**ACTIVITY**
The expected answer holds every line from the first line of the data below through the line containing "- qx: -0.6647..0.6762", exactly as written, and no other line.

════

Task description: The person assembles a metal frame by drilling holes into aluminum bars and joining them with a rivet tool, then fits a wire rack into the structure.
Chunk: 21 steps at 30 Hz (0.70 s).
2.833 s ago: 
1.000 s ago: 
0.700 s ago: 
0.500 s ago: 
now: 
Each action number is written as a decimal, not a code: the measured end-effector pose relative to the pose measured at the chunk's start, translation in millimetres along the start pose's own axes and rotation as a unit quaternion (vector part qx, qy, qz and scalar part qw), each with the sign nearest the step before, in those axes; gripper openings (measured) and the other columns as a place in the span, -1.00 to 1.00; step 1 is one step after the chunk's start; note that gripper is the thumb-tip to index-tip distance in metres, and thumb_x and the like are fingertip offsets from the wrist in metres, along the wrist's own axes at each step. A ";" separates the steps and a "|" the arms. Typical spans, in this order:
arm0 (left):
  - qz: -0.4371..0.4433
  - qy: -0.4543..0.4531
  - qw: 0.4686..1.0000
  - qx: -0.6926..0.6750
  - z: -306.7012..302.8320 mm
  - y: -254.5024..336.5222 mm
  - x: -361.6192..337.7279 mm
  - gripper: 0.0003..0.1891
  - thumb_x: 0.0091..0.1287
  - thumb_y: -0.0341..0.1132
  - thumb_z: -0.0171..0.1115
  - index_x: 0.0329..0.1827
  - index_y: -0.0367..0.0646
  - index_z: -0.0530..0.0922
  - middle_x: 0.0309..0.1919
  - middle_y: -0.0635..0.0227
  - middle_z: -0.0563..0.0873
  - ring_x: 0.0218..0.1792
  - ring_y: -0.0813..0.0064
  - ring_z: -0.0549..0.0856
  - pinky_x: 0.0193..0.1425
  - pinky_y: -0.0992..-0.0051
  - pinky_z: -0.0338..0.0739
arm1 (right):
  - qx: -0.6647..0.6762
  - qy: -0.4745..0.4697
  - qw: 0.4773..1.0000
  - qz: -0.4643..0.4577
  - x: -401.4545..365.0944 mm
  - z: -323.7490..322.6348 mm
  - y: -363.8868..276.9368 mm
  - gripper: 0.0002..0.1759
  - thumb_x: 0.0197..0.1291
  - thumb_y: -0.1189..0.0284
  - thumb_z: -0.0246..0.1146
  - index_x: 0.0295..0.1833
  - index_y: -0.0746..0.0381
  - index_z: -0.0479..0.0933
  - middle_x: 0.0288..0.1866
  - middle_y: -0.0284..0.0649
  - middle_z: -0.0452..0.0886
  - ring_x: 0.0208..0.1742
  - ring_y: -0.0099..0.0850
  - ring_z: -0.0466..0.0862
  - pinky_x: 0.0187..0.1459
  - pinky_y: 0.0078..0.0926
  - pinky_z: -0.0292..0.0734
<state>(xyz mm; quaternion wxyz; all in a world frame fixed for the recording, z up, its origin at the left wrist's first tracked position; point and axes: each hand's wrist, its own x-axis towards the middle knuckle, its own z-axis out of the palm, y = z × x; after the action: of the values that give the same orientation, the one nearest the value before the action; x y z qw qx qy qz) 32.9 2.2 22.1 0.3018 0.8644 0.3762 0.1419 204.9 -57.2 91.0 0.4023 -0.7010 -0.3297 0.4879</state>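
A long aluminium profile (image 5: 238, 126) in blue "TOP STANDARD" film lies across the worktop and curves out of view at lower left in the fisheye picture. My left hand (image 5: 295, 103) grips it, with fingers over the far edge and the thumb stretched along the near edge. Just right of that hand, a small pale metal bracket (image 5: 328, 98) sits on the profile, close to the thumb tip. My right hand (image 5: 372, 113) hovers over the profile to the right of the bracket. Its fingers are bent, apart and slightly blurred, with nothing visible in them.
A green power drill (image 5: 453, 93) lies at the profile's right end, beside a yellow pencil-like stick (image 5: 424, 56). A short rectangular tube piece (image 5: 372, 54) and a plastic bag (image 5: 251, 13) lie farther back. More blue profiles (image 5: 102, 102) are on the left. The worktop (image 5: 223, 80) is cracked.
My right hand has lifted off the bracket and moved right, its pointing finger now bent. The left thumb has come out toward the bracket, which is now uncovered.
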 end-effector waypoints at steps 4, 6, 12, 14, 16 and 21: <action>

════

**YOUR SOLUTION**
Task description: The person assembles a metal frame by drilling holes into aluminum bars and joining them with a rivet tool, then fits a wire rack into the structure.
Chunk: 21 steps at 30 Hz (0.70 s).
2.833 s ago: 
1.000 s ago: 
0.700 s ago: 
0.500 s ago: 
now: 
Each action number is written as a decimal, not a code: the measured end-effector pose relative to the pose measured at the chunk's start, translation in millimetres along the start pose's own axes and rotation as a unit quaternion (vector part qx, qy, qz and scalar part qw), each with the sign nearest the step before, in those axes; gripper openings (measured) and the other columns as a place in the span, -1.00 to 1.00; step 1 is one step after the chunk's start; note that gripper is the thumb-tip to index-tip distance in metres, and thumb_x and the like are fingertip offsets from the wrist in metres, along the wrist's own axes at each step. A ";" separates the steps and a "|" the arms. Typical spans, in this order:
arm0 (left):
  - qz: -0.4371..0.4433
  - qy: -0.4543..0.4531
  - qw: 0.4686..1.0000
  - qx: -0.6926..0.6750
  - z: -306.7012..302.8320 mm
  - y: -254.5024..336.5222 mm
  - x: -361.6192..337.7279 mm
  - gripper: 0.0003..0.1891
  - thumb_x: 0.0091..0.1287
  - thumb_y: -0.0341..0.1132
  - thumb_z: -0.0171..0.1115
  - index_x: 0.0329..0.1827
  - index_y: -0.0367..0.0646
  - index_z: -0.0530..0.0922
  - middle_x: 0.0309..0.1919
  - middle_y: -0.0635..0.0227
  - middle_z: -0.0563..0.0873
  - ring_x: 0.0218..0.1792
  - ring_y: -0.0813..0.0064
  - ring_z: -0.0549..0.0856
  - pinky_x: 0.0193..0.1425
  - pinky_y: -0.0992..-0.0051
  - pinky_z: -0.0338..0.0739
arm1 (right):
  - qx: -0.6647..0.6762

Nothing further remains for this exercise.